**Problem description**
Your answer must be the full listing below, restated word for word, with no pictures in it.
(Given data begins)
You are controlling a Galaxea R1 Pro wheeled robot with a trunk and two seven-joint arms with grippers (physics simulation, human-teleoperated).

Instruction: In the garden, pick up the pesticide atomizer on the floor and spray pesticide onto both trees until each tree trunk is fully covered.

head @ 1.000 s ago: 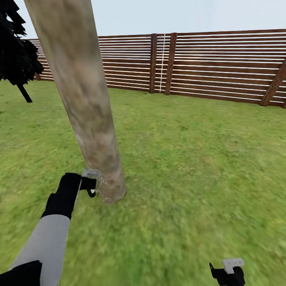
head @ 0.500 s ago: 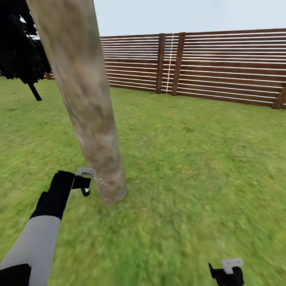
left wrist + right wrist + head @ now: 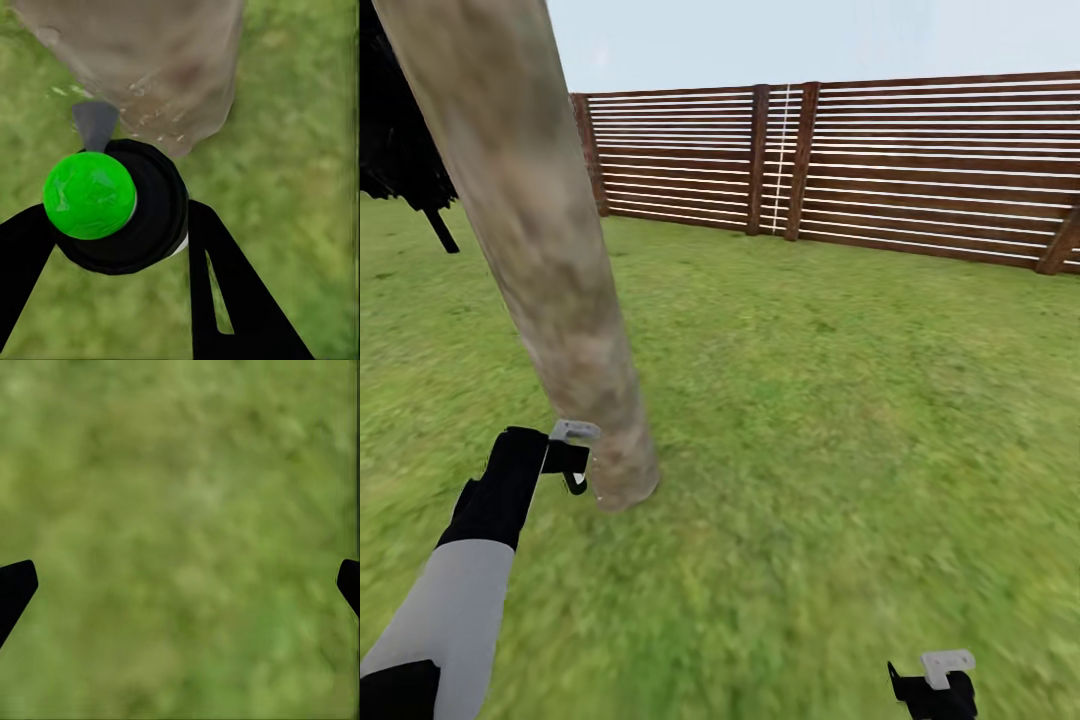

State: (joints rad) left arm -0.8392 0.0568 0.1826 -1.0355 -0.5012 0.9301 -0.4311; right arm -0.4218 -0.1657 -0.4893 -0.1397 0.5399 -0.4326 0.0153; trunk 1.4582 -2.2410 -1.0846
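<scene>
The atomizer (image 3: 124,206) sits gripped in the left claw (image 3: 112,247), whose two dark fingers (image 3: 225,292) press against its round black body on either side. Seen along the fingers, the atomizer has a bright green ball on top and a grey nozzle pointing at the base of the trunk (image 3: 150,67). A few white specks of pesticide (image 3: 154,124) cling to the bark just ahead of the nozzle.

From the head camera the atomizer (image 3: 572,462) is a small dark shape at the end of the left arm, with the left claw (image 3: 568,452) just beside the foot of the trunk (image 3: 550,290), low near the grass. The trunk is a thick, mottled grey-brown column, leaning across the upper left of that view, and it meets the lawn (image 3: 840,420) right by the claw.

The right claw (image 3: 938,685) hangs low at the near right, well apart from the trunk; its wrist camera shows two dark fingertips (image 3: 15,585) set wide apart over bare grass, holding nothing.

Beyond the lawn runs a brown slatted fence (image 3: 920,170), and dark foliage (image 3: 400,150) stands at the far left.
</scene>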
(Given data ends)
**Exercise response**
You are controlling a Galaxea R1 Pro wheeled robot with a trunk and two seven-joint arms with grippers (physics simulation, human-teleoperated).

Instruction: In the garden, pick up the pesticide atomizer on the floor and spray pesticide onto both trees until each tree trunk is fully covered.

head @ 1.000 s ago: 
head @ 0.500 s ago: 
left wrist + right wrist + head @ now: 

State: (joints rad) left arm -0.8392 0.0568 0.1826 -1.0355 -0.5012 0.9301 -0.4311; right arm -0.4218 -0.1657 -0.4893 -0.1397 0.5399 -0.4326 0.0153; trunk 1.4582 -2.2410 -1.0846
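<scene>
The atomizer (image 3: 124,206) sits gripped in the left claw (image 3: 112,247), whose two dark fingers (image 3: 225,292) press against its round black body on either side. Seen along the fingers, the atomizer has a bright green ball on top and a grey nozzle pointing at the base of the trunk (image 3: 150,67). A few white specks of pesticide (image 3: 154,124) cling to the bark just ahead of the nozzle.

From the head camera the atomizer (image 3: 572,462) is a small dark shape at the end of the left arm, with the left claw (image 3: 568,452) just beside the foot of the trunk (image 3: 550,290), low near the grass. The trunk is a thick, mottled grey-brown column, leaning across the upper left of that view, and it meets the lawn (image 3: 840,420) right by the claw.

The right claw (image 3: 938,685) hangs low at the near right, well apart from the trunk; its wrist camera shows two dark fingertips (image 3: 15,585) set wide apart over bare grass, holding nothing.

Beyond the lawn runs a brown slatted fence (image 3: 920,170), and dark foliage (image 3: 400,150) stands at the far left.
</scene>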

Work on this exercise is done.